_EXERCISE AIM:_
Filter the lines below, keeping each one that holds "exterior".

=== Section Start ===

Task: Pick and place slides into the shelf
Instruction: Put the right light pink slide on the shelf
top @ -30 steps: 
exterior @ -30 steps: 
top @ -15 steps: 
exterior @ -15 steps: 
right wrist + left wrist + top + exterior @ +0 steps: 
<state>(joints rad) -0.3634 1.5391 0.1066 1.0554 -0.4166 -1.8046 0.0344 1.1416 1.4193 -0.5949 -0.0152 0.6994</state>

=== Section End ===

_SOLUTION TO THE EXERCISE:_
exterior @ -30 steps: 
exterior @ -15 steps: 
right wrist + left wrist + top + exterior @ +0 steps: 

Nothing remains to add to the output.